Tropes shared between them, but handled in different ways:
- All-Loving Hero: Both Romantic and Enlightened works on the idealistic end of the Sliding Scale of Idealism Versus Cynicism have heroes with this belief. The difference is in how their beliefs are handled. The Romantic may assert that human nature of love must triumph over "totalitarian" rationality of utilitarianism, while the Enlightened hero embraces rationalism and utilitarianism and proves his or her love and compassion for other beings through them.
- The Anti-Nihilist: These are found on both sides. Enlightenment existentialists like Randall Munroe tend to take a For Happiness approach, focusing on the needs and wants of humanity in the absence of a higher morality. Romantic existentialists (most famously Friedrich Nietzsche and Soren Keirkegaard) reject rationalism as just as meaningless as anything else, and tend to suggest embracing a personal Blue-and-Orange Morality.

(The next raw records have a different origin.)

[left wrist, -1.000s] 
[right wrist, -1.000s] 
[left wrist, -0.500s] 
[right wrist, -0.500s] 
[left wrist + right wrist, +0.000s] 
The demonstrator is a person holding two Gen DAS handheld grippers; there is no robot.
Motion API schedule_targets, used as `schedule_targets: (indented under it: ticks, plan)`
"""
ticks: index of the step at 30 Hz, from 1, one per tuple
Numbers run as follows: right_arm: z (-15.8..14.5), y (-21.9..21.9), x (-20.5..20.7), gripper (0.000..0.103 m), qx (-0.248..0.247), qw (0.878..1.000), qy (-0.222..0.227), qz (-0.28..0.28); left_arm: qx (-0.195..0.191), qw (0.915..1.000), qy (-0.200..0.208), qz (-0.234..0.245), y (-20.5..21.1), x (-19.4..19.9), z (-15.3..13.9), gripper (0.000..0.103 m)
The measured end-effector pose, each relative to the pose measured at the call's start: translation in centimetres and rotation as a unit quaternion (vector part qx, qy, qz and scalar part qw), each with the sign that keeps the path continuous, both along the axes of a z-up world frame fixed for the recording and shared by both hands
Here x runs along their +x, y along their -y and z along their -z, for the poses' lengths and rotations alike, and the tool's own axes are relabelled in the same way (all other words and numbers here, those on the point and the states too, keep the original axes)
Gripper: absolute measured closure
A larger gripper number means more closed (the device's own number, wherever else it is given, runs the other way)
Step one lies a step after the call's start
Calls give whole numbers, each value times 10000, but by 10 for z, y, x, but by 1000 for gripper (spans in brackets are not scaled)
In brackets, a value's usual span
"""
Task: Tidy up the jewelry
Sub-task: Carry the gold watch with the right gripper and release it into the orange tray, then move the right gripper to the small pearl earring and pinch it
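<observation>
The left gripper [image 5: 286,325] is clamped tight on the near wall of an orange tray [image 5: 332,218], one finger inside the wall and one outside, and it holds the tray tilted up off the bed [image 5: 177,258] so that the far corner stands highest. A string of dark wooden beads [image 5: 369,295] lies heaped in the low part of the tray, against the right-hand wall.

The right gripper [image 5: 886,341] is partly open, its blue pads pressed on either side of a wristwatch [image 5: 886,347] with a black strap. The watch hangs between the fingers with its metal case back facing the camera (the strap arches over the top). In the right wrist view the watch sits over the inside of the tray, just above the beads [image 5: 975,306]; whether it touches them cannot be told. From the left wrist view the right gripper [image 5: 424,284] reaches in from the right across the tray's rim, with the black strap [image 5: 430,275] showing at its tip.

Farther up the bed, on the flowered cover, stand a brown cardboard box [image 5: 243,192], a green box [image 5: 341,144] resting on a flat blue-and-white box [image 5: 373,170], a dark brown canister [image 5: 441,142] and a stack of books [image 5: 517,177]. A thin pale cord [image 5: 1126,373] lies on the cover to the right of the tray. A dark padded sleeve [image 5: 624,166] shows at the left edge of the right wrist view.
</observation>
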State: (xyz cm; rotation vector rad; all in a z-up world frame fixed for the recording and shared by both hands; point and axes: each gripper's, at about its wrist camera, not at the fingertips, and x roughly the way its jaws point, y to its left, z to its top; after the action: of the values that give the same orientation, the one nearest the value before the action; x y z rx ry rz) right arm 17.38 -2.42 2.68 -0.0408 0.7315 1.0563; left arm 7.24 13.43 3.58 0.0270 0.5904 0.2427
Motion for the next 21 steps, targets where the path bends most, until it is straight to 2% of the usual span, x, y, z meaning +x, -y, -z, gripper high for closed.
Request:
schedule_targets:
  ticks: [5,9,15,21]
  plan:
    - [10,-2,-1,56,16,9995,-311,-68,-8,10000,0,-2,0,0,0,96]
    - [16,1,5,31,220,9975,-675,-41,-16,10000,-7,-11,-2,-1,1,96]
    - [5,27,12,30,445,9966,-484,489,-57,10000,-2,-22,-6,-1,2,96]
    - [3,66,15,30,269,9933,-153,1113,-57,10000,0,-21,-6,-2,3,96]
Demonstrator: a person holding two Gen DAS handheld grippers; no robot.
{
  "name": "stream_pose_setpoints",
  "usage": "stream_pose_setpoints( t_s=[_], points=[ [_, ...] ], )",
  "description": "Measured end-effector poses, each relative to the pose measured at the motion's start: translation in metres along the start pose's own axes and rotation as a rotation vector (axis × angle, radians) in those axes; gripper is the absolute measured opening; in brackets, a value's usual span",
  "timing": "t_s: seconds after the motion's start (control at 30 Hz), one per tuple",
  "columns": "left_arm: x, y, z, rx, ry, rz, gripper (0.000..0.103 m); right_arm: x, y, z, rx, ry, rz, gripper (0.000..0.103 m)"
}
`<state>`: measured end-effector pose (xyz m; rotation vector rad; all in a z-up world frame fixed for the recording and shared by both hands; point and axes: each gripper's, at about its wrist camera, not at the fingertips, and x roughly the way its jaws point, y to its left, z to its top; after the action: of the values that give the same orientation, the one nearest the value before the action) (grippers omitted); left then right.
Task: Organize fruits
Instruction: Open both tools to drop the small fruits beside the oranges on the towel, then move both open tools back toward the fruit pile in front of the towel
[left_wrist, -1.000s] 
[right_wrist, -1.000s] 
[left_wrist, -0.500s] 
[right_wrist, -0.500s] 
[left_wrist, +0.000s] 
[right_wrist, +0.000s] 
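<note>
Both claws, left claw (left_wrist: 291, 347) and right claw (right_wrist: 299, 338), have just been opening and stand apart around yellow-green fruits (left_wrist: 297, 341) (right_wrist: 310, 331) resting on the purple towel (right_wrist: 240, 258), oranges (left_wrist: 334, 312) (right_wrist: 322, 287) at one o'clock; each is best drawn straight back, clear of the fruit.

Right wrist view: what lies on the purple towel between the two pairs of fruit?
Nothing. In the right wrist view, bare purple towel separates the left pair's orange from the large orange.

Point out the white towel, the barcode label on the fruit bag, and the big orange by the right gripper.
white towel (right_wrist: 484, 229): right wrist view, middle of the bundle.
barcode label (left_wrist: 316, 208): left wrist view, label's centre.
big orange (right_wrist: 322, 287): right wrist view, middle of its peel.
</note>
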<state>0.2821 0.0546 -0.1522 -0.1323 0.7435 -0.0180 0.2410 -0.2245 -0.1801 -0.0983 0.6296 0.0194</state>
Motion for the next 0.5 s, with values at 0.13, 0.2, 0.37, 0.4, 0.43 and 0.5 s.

- Black-and-Gray Morality: Cynical Romantic works against the foundations of society will usually portray this set of morality, showing that Humans Are Flawed or Humans Are the Real Monsters. Expect any form of remote goodness to come from a decidedly heroic and above-society entity. In more cynical Enlightenment works, heroes will be shown as flawed beings who are not above the laws of their society (or if they are, it's not a good thing).
- Blood Knight: Generally approved of by Romantics, due to their associations with bravery, honourable combat, glory, individual prowess and a Dying Moment of Awesome. By contrast, the Blood Knight is generally rejected by the Enlightenment due to a lack of discipline and respect for law and order, and encouraging a War Is Glorious attitude they view as dangerous.
- Captain Patriotic:
- The Enlightenment invented nationalism, because the nation, in theory, was opposed to the kingdom and The Church, and it was a consensual secular identity around which one can build The Republic, which until this period was contained only in city-states but now governed over areas bigger than Kingdoms and with more central authority than any King before. This led to the idea of creating national institutions and cultural centers (museums, science institutions, art galleries, monuments) built to celebrate the nation, but it must be emphasized that the nation as defined by the early Enlightenment thinkers was about involvement in the community—meaning that outsiders could join the nation if they pitched in and got involved. Team Enlightenment blames romantic sentimentality towards folklore and Rose-Tinted Narrative for having corrupted nationalism from its radical origins.
- The Romantics who later came around to nationalism, were obsessed with folklore emphasized cultural heritage as the definition of national identity, and essentially invented the culture wars about which values and which individuals are the true representatives of the nation.
- Crapsack World/Dystopia:
- Romanticists love deconstructing Enlightenment dreams into Dystopias themselves. In Romanticist dystopian fiction (cf, Ayn Rand) a Dystopia will usually be portrayed as an Enlightenment society that runs on Intellectually Supported Tyranny where He Who Fights Monsters becomes the same dystopia that it was trying to solve (see also: Reign of Terror, Big Brother Is Watching, Crapsaccharine World, Full-Circle Revolution, and so on). Romanticists are also more likely to point out that "it is not too much ignorance, but too much conformity, that causes Dystopia".
- Enlightenment advocates will usually believe that "widespread ignorance causes Dystopia" (sometimes bringing up the era that they called the "Dark Ages") and squabble about how education will save us all from it. They also point out that for all that romanticists trump up non-conformity, their glorification of "a lost Golden Age" rather than building something new, is conforming to the past, which was in most cases a Dystopia for a greater portion of the population who were kept ignorant, oppressed and stiffled. While Enlightenment will confess to a Full-Circle Revolution and other failures, they will also try and invoke What the Romans Have Done for Us.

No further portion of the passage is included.